More than half of the most important public cloud services are purchased from American companies: Amazon, Microsoft and Google. For 67% of those services, no strategic risk assessment has been made. The Court of Audit states that the national government has "thoughtlessly" started working in the cloud, and that the potential damage "could disrupt our society".
State Secretary Zsolt Szabó (Digitalisation) shared the main conclusion and acknowledged that more governance and oversight is needed. But concrete steps are still pending.
"Sovereign cloud": marketing or reality?
Microsoft offers an "EU Data Boundary". Amazon has a "European Sovereign Cloud". Google has "Sovereign Controls". The names suggest complete control. But sovereignty is not about where data is located. It's about who has authority over it.
As long as the provider is an American company, the CLOUD Act applies. The European subsidiaries and data centre locations don't change that. It's jurisdiction-by-ownership, not jurisdiction-by-location.
That doesn't mean these products are worthless. The additional encryption layers, key management options and access controls they include offer real protection. But they don't solve the fundamental legal problem: if the American government comes knocking at the parent company, that parent company is legally obliged to cooperate.
Protection levels against foreign data access
Protection increases from top to bottom. The legal risk determines the level, not the technical configuration alone.

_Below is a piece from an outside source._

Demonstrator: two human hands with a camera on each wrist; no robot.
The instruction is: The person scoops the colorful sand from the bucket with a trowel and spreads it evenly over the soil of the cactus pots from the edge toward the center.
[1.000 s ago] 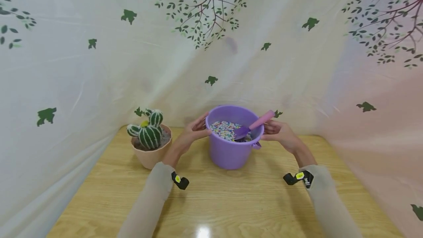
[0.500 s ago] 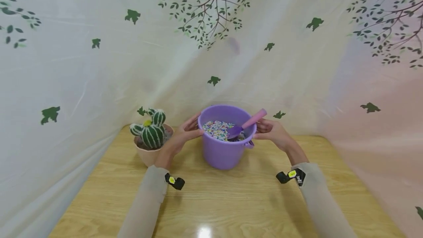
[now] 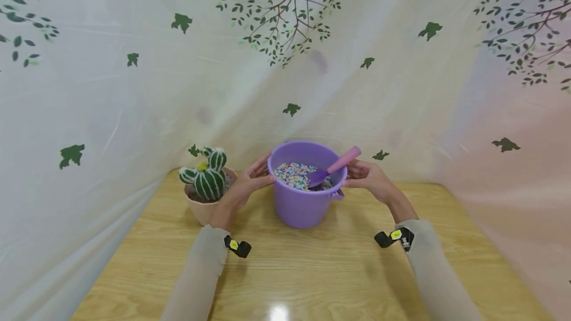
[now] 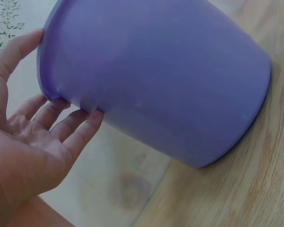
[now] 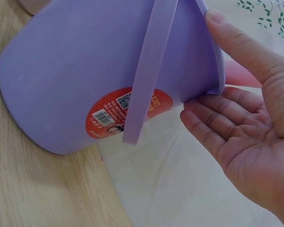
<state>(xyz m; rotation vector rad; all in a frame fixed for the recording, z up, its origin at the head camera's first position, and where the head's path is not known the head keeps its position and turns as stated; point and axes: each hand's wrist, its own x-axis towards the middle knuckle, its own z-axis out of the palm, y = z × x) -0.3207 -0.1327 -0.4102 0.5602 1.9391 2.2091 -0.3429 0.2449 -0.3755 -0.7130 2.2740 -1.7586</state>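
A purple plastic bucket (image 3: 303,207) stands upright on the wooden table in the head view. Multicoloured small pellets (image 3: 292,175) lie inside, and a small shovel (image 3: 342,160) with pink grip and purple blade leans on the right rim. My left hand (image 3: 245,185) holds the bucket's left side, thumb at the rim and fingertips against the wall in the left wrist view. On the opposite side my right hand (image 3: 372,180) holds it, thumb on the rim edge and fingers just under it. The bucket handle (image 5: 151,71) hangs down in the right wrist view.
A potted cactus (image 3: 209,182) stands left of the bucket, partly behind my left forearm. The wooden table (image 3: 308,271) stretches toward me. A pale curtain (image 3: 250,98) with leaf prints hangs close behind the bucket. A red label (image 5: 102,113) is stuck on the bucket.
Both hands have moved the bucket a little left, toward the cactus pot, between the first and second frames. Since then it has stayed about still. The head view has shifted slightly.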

What can you do as a business?
1. Map out which providers are American
Not just your primary cloud provider, but also the services around it. Do you use Slack for communication? Salesforce for CRM? Those are American companies that fall under the CLOUD Act. Make an inventory of your entire chain.
2. Classify your data
Not everything is equally sensitive. A marketing website has different requirements than a patient file or personnel administration. Determine which data you want to host with a European provider and where the risk is acceptable.

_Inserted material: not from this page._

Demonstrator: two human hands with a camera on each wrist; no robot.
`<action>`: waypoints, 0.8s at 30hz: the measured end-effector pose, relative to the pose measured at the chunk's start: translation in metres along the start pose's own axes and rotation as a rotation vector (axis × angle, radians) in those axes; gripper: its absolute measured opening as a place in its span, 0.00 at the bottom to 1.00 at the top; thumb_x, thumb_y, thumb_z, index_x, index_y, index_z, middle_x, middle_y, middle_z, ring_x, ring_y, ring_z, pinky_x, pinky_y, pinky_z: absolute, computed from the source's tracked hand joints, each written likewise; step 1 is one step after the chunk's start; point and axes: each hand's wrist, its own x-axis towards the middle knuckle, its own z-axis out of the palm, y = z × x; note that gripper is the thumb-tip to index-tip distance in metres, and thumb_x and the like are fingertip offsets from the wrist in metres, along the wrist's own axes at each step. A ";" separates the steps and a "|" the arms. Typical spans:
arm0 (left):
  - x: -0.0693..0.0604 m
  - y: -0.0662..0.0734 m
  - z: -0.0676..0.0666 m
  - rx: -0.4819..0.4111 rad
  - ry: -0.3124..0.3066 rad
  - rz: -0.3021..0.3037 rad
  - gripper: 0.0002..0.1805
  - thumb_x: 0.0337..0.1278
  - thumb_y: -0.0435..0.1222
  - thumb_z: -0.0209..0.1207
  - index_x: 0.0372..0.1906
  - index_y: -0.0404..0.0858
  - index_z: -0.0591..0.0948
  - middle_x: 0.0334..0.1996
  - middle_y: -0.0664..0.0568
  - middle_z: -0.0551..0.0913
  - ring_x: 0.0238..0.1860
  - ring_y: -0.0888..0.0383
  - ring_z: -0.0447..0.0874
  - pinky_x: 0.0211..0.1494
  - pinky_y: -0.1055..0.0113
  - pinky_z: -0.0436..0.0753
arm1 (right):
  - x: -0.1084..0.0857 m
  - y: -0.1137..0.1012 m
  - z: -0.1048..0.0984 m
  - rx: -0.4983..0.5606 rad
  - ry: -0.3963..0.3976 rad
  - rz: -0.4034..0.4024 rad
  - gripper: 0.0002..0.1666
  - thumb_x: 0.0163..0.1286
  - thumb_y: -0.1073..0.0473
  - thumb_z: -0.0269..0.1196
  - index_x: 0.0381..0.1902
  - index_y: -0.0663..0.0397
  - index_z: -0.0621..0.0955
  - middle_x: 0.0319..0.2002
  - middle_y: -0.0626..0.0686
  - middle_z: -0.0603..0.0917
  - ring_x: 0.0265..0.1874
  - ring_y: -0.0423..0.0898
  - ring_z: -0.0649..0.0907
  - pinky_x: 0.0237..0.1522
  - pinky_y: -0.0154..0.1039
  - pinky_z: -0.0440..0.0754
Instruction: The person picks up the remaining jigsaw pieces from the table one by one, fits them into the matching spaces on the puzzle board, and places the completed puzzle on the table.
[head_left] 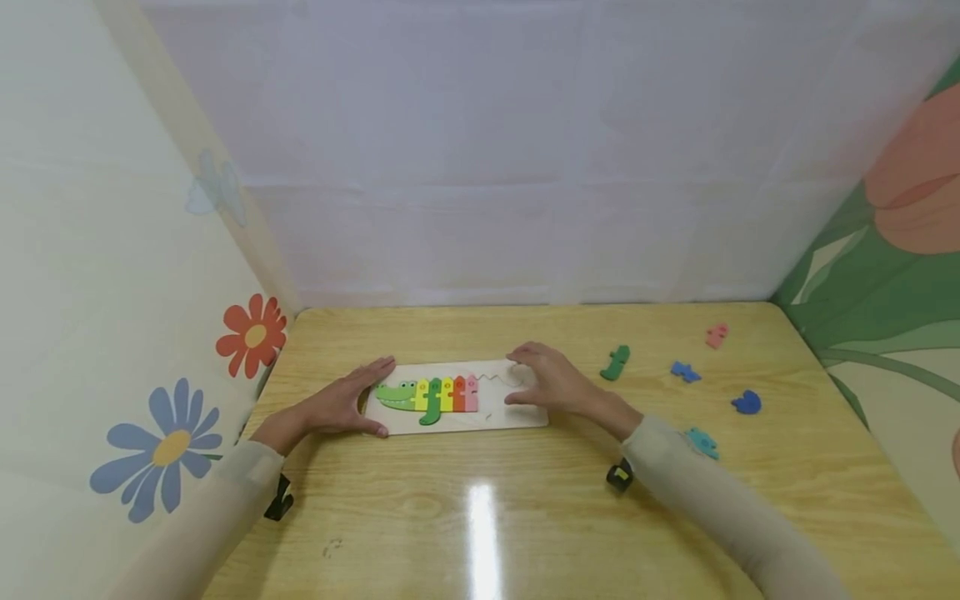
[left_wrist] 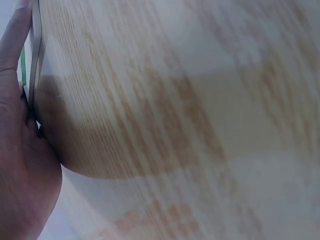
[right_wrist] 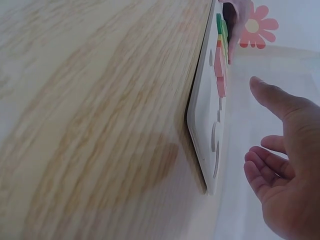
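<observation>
A pale wooden puzzle board (head_left: 517, 422) lies on the table, with a crocodile puzzle partly filled in on it. The green crocodile head (head_left: 396, 395) sits at the left, followed by yellow, green, yellow, red and pink pieces; bare outlined recess shows to their right. My left hand (head_left: 348, 404) grips the board's left end, thumb at the near corner and fingers at the far one. Over the board's right end hovers my right hand (head_left: 553, 382), thumb and fingers spread apart. Nothing is between them in the right wrist view, where the hand (right_wrist: 290, 160) is apart from the board.
Loose pieces lie to the right: dark green (head_left: 617, 363), pink (head_left: 717, 335), small blue (head_left: 686, 372), round-edged blue (head_left: 747, 402) and teal (head_left: 703, 442), the last beside the right sleeve. A white cloth wall (head_left: 450, 208) stands behind the wooden table (head_left: 405, 517), with flowered panels at both sides.
</observation>
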 end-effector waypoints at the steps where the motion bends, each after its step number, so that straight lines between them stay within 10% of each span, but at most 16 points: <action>1: 0.000 0.000 0.000 0.002 0.000 0.000 0.68 0.48 0.62 0.78 0.86 0.37 0.53 0.86 0.42 0.49 0.85 0.36 0.46 0.83 0.33 0.51 | -0.001 0.001 -0.001 -0.003 -0.002 0.009 0.45 0.61 0.45 0.81 0.68 0.64 0.80 0.65 0.60 0.82 0.67 0.57 0.80 0.71 0.55 0.78; 24: 0.000 0.000 0.001 0.000 0.000 -0.004 0.68 0.47 0.62 0.78 0.86 0.37 0.54 0.86 0.43 0.49 0.85 0.37 0.46 0.83 0.34 0.50 | -0.021 0.027 -0.021 -0.035 0.071 0.027 0.46 0.57 0.46 0.83 0.66 0.66 0.80 0.64 0.63 0.83 0.65 0.60 0.82 0.69 0.55 0.80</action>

3. Use encryption with your own key management
If you stay with an American provider, make sure you use customer-managed encryption keys (CMEK). The CLOUD Act does not require providers to decrypt data that they technically cannot decrypt. If you manage the key, the provider cannot transfer the data in readable form.
All major providers offer this: Microsoft via Azure Key Vault, AWS via KMS with CloudHSM, Google via Cloud KMS with External Key Manager.

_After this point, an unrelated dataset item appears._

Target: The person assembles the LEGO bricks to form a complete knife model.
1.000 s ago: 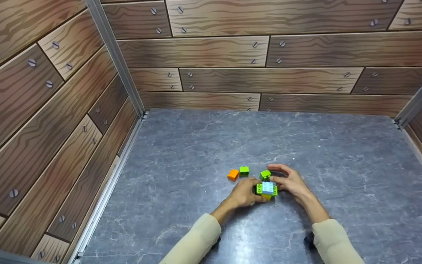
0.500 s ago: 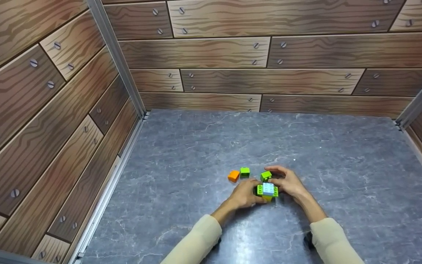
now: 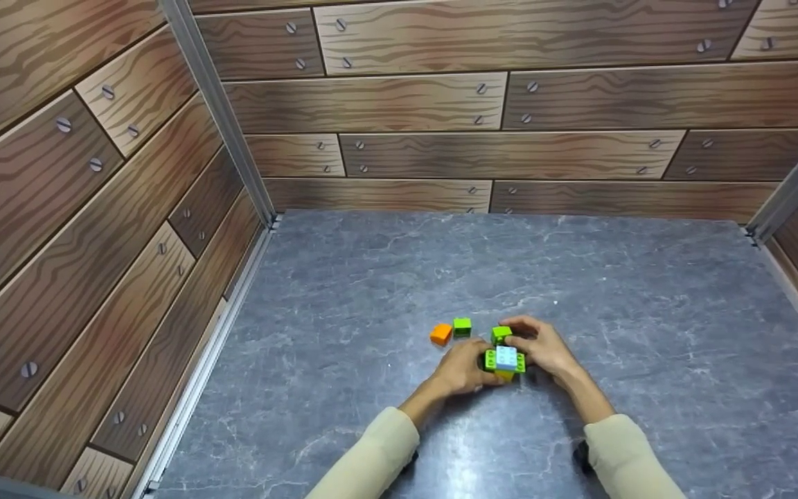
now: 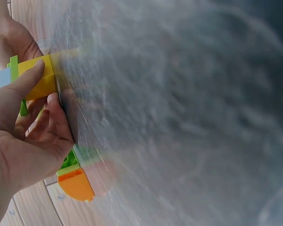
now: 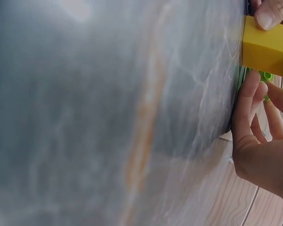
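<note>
My left hand (image 3: 463, 369) grips a small stack of toy building bricks on the table. At its bottom is a yellow brick (image 4: 44, 77), with a wider green plate (image 3: 490, 360) above it and a light blue brick (image 3: 506, 356) on top. In the left wrist view the thumb lies along the yellow side. Just behind the stack, my right hand (image 3: 544, 348) holds a green brick (image 3: 501, 334) between thumb and fingers. The right wrist view shows this hand (image 5: 266, 146) low at the table beside the yellow brick, which mostly hides the green one.
An orange curved brick (image 3: 441, 334) and another green brick (image 3: 462, 326) lie side by side behind my left hand. The grey marbled table (image 3: 343, 277) is walled by wood-patterned panels (image 3: 399, 100) at the back and sides.
The green brick in my right hand has turned from tilted to nearly square with the stack and come slightly closer to it. My left hand and the stack stay nearly still.
</note>
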`<state>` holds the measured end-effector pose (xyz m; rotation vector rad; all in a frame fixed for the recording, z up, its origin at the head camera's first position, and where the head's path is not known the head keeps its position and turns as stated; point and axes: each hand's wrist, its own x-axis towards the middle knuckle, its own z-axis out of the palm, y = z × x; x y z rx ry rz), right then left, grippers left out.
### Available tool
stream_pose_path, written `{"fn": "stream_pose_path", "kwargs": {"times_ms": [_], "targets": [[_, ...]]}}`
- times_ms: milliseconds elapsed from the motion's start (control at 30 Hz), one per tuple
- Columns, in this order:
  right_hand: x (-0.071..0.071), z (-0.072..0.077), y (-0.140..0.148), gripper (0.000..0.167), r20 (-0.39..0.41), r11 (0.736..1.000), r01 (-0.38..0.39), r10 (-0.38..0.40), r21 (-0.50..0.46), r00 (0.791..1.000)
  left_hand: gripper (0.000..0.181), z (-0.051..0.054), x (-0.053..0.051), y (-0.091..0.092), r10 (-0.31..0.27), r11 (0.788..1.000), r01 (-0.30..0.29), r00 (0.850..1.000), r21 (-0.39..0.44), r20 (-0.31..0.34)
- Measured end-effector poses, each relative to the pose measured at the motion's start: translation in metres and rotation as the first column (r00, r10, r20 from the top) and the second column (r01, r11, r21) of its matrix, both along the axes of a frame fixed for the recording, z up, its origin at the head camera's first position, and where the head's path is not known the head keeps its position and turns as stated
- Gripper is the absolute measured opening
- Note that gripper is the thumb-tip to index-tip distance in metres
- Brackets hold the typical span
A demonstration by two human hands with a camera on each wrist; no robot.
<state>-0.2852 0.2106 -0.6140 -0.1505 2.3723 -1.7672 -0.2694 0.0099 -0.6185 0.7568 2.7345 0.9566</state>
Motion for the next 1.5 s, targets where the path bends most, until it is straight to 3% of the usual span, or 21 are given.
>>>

4. Evaluate European alternatives
For sensitive workloads, there are European alternatives that do not fall under American jurisdiction. Dutch providers with their own data centres offer full GDPR compliance without the CLOUD Act risk. This is not about a quality difference, but a jurisdiction difference. Cloud.nl offers private cloud and hybrid cloud solutions where data, infrastructure and legal control all remain entirely in the Netherlands.
5. Document your choices
With NIS2 (the Cybersecurity Act, expected Q2 2026), supply chain considerations become mandatory. Directors become personally liable. Document why you choose certain providers, what risks you accept, and what measures you have taken.
The bottom line
The CLOUD Act is not a mass surveillance law. The number of requests is limited, providers regularly challenge requests, and there are judicial safeguards in the process. Those are facts.
But it is also a law that breaks the principle of territorial data protection. If your provider is American, the American government can access your data, regardless of where it is stored, regardless of what your Dutch contract says, and in some cases without your knowledge.
For some organisations, that risk is acceptable. For others, particularly in healthcare, government, the financial sector or when processing sensitive personal data, it is not. The question is not whether the CLOUD Act affects you. The question is whether you know how, and whether you deal with it consciously.